When software applications are first built, they may initially meet our requirements. However, it’s not enough for our applications to simply meet the bare minimum. We also want them to be as efficient as possible, but figuring out how or where to improve them can be challenging.

Although this guide focuses on a Python-specific implementation, Middleware supports all major programming languages. You can find instructions for your language of choice in our APM Documentation.

What is Profiling?

Profiling, in the context of software development, refers to the process of analyzing and measuring the performance characteristics of a program or system.
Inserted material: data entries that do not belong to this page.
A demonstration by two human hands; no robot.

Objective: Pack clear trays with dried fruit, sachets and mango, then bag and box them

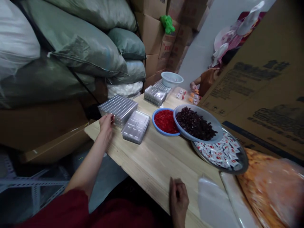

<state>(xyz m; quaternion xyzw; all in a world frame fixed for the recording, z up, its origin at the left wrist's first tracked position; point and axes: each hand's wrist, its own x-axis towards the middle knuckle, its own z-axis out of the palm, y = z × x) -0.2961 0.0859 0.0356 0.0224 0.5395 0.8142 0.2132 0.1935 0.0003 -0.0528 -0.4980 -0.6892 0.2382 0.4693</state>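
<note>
My left hand (106, 124) is at the near left corner of a tall stack of clear plastic trays (118, 107), its fingers closed on the stack's edge. Right beside it lies a lower stack of clear compartment trays (136, 126). My right hand (179, 198) rests near the table's front edge, fingers loosely curled and nothing visible in them. Beyond it stand a blue-rimmed bowl of red bits (165, 121) and a bowl of dark, date-like pieces (196, 123), which overlaps a metal tray of small white-and-red packets (219, 150).
A clear plastic sheet (212, 199) and a bag of orange pieces (270, 186) lie to the right. More trays (155, 95) and a pale basin (172, 79) stand farther back. Another person's hand (194, 87) holds something orange. A big carton (266, 82) and stacked sacks (78, 47) flank the wooden table (152, 161).
</note>
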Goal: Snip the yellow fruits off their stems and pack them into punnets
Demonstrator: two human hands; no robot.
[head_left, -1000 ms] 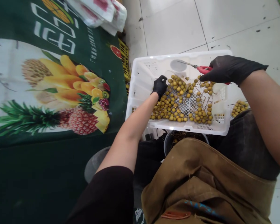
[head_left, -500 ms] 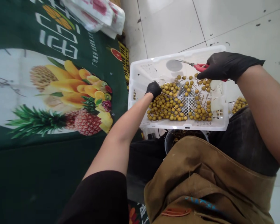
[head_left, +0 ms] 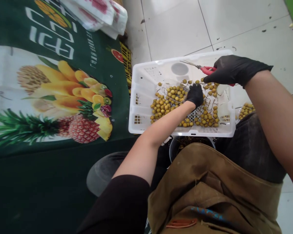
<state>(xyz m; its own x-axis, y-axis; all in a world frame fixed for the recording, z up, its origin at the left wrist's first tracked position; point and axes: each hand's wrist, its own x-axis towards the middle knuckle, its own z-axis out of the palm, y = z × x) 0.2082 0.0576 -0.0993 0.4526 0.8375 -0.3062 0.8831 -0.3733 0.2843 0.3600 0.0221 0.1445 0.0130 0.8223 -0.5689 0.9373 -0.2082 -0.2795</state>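
Note:
My right hand (head_left: pixel 230 71), in a black glove, grips red-handled scissors (head_left: pixel 205 69) whose thin blades point left over the far side of the crate. In a black glove too, my left hand (head_left: pixel 195 95) reaches down among the longans, its fingers curled. What those fingers hold, if anything, is hidden. Just left of it, a clear plastic container (head_left: pixel 164 88) with longans (head_left: pixel 175 93) in it sits on the fruit. Loose longans (head_left: pixel 158 109) lie at the crate's left, and longans on twigs (head_left: pixel 209 117) at its right.
The white plastic crate (head_left: pixel 158 65) has slotted walls. Below its near edge is a dark bucket (head_left: pixel 172 151) with twigs. Another clear container of longans (head_left: pixel 246 110) stands to the right. A green printed cover (head_left: pixel 63 148) fills the left, with plastic bags (head_left: pixel 112 16) on top.
My left hand has moved right, from the clear container's left side to the longans at its right. My right hand stays nearly in place with the scissors. The view has shifted slightly.

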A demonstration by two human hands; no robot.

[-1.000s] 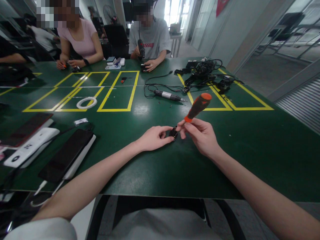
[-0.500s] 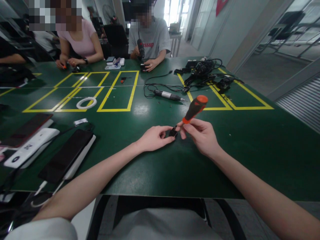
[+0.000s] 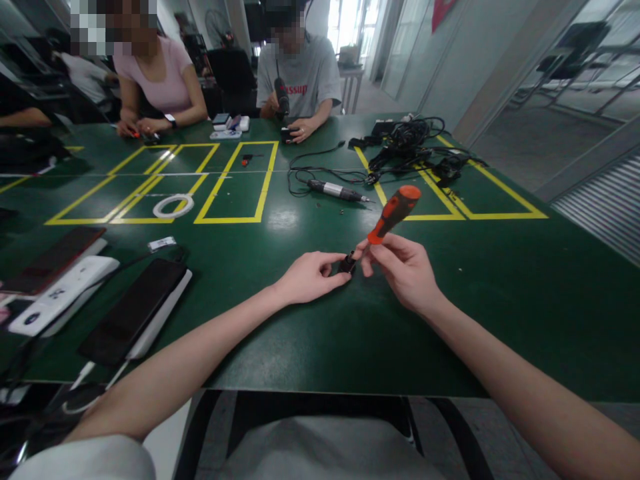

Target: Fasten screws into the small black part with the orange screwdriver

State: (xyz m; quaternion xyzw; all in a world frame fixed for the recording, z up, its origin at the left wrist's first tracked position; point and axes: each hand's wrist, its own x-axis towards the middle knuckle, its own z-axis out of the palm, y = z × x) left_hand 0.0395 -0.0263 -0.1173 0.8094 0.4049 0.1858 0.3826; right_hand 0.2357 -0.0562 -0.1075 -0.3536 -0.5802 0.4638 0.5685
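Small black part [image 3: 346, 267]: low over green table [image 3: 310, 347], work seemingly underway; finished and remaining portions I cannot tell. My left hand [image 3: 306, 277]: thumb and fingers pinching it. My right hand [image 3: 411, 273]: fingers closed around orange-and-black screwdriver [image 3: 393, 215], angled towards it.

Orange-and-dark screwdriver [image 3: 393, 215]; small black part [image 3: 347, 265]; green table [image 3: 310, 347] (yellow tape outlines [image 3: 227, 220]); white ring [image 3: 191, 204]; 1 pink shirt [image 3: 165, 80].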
It involves using specialized tools known as application profiling tools to gather metrics like CPU usage, memory allocation, and execution time.

What is Continuous Profiling?

Continuous profiling takes things a step further by enabling real-time monitoring and detection of performance regressions. It allows developers to proactively address any emerging issues before they impact users. Continuous Profiling can be set up easily using any of our APMs.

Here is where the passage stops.